In the material below, find the line containing "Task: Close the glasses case" and the line containing "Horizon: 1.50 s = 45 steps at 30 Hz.", then reproduce exactly both of them and every line between, and nothing else.

-=-=-=-=-

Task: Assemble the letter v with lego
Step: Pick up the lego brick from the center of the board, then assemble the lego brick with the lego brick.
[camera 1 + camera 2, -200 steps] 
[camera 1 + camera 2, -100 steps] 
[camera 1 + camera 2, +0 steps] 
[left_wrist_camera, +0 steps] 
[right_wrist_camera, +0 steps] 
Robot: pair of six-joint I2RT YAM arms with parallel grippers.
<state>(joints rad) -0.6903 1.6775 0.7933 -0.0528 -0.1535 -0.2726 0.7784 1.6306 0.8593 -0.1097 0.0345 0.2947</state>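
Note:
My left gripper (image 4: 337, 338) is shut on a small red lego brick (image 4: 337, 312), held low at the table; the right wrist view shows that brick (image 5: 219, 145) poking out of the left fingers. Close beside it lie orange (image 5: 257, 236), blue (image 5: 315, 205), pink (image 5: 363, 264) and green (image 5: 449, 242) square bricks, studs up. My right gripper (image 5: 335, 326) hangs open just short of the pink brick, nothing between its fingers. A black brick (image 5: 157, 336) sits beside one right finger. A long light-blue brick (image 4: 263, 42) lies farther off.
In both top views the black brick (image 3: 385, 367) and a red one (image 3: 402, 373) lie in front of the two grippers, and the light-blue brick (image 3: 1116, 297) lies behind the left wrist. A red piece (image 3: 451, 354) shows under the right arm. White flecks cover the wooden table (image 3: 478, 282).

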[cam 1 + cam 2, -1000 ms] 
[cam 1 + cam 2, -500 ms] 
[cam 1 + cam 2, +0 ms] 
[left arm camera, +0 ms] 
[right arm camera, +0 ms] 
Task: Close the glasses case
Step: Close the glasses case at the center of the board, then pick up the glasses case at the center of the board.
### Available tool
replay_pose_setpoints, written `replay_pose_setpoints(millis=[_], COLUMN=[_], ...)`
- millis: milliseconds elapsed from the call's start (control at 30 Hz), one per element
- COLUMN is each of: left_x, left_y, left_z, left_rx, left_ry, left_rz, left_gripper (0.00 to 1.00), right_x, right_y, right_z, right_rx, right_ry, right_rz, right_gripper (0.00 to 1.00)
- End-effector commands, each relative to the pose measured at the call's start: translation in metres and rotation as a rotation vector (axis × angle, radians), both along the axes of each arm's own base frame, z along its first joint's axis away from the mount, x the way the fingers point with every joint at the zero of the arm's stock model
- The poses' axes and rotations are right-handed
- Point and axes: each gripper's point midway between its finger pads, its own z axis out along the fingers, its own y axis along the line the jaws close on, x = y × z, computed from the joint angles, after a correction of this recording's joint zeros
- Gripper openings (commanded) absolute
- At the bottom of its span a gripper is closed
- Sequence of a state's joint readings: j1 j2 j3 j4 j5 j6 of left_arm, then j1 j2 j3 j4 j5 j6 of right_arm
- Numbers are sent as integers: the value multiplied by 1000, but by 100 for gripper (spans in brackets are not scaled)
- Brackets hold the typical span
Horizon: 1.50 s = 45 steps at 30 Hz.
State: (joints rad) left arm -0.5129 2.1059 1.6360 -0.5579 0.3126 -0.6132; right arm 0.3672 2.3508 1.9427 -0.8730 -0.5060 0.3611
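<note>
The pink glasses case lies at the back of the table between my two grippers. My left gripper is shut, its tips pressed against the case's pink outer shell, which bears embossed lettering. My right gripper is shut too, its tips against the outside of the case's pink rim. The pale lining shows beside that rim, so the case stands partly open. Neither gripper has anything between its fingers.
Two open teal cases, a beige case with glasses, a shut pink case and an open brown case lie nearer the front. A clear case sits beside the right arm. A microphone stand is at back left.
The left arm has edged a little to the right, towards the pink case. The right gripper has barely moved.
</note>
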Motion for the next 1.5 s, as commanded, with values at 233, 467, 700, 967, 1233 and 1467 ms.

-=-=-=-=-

● **Answer box**:
Task: Close the glasses case
Step: Close the glasses case at the center of the board, then pick up the glasses case at the center of the board.
### Available tool
replay_pose_setpoints, written `replay_pose_setpoints(millis=[_], COLUMN=[_], ...)`
- millis: milliseconds elapsed from the call's start (control at 30 Hz), one per element
- COLUMN is each of: left_x, left_y, left_z, left_rx, left_ry, left_rz, left_gripper (0.00 to 1.00), right_x, right_y, right_z, right_rx, right_ry, right_rz, right_gripper (0.00 to 1.00)
- End-effector commands, each relative to the pose measured at the call's start: translation in metres and rotation as a rotation vector (axis × angle, radians), both along the axes of each arm's own base frame, z along its first joint's axis away from the mount, x the way the fingers point with every joint at the zero of the arm's stock model
- The poses' axes and rotations are right-handed
- Point and axes: each gripper's point midway between its finger pads, its own z axis out along the fingers, its own y axis along the line the jaws close on, x = y × z, computed from the joint angles, after a correction of this recording's joint zeros
- Gripper openings (commanded) absolute
- At the bottom of its span a gripper is closed
- Sequence of a state's joint readings: j1 j2 j3 j4 j5 j6 of left_arm, then j1 j2 j3 j4 j5 j6 of right_arm
- Numbers are sent as integers: the value multiplied by 1000, but by 100 for gripper (spans in brackets are not scaled)
- Brackets hold the typical span
Horizon: 1.50 s = 45 steps at 30 Hz.

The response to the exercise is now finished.